Taking the listing below, restate word for word each line from the line with "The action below" to the line with "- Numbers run", ends included, and stop there.

────────────────

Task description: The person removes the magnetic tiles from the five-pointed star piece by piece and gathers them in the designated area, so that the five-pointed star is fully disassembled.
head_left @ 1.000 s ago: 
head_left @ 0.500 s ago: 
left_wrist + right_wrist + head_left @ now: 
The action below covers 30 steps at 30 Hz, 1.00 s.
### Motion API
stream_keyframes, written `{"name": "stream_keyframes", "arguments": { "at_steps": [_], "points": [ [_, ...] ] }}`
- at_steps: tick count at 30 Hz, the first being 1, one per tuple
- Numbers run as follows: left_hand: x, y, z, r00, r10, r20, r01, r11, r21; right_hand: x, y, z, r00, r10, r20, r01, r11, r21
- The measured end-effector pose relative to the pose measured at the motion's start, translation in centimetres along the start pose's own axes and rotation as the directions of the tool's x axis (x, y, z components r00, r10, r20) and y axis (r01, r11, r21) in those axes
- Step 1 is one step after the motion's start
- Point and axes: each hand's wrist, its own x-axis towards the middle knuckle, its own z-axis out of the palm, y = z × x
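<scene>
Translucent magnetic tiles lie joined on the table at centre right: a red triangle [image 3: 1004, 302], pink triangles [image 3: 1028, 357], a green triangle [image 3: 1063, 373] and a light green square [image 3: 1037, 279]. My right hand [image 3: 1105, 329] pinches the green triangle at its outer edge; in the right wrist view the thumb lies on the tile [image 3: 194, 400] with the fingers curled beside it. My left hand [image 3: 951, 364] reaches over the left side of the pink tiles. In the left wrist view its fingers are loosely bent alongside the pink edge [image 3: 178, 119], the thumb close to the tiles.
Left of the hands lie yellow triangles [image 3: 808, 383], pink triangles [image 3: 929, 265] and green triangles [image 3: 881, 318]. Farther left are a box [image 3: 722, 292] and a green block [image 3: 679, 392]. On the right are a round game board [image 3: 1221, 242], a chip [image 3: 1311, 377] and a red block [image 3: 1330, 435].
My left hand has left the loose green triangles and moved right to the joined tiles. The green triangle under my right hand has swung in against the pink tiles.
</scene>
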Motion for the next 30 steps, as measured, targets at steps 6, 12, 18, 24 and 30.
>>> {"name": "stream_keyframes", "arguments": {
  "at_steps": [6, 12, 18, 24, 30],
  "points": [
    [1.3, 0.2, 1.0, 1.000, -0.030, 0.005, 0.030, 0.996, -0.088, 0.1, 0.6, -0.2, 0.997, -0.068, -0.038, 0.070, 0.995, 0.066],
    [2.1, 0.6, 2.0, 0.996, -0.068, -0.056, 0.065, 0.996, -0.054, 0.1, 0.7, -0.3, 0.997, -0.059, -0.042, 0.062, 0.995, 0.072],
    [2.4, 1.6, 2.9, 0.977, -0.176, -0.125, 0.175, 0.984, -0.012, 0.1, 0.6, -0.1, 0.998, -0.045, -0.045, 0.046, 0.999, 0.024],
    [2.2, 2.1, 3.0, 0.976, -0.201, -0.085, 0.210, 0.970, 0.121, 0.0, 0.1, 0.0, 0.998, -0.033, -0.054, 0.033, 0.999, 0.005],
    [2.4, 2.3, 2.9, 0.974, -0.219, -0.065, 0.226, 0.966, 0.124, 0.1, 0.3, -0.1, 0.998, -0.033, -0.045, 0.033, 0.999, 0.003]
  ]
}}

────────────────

Solution to this problem —
The action below covers 30 steps at 30 Hz, 1.00 s.
### Motion API
stream_keyframes, written `{"name": "stream_keyframes", "arguments": { "at_steps": [_], "points": [ [_, ...] ] }}`
- at_steps: tick count at 30 Hz, the first being 1, one per tuple
- Numbers run as follows: left_hand: x, y, z, r00, r10, r20, r01, r11, r21; right_hand: x, y, z, r00, r10, r20, r01, r11, r21

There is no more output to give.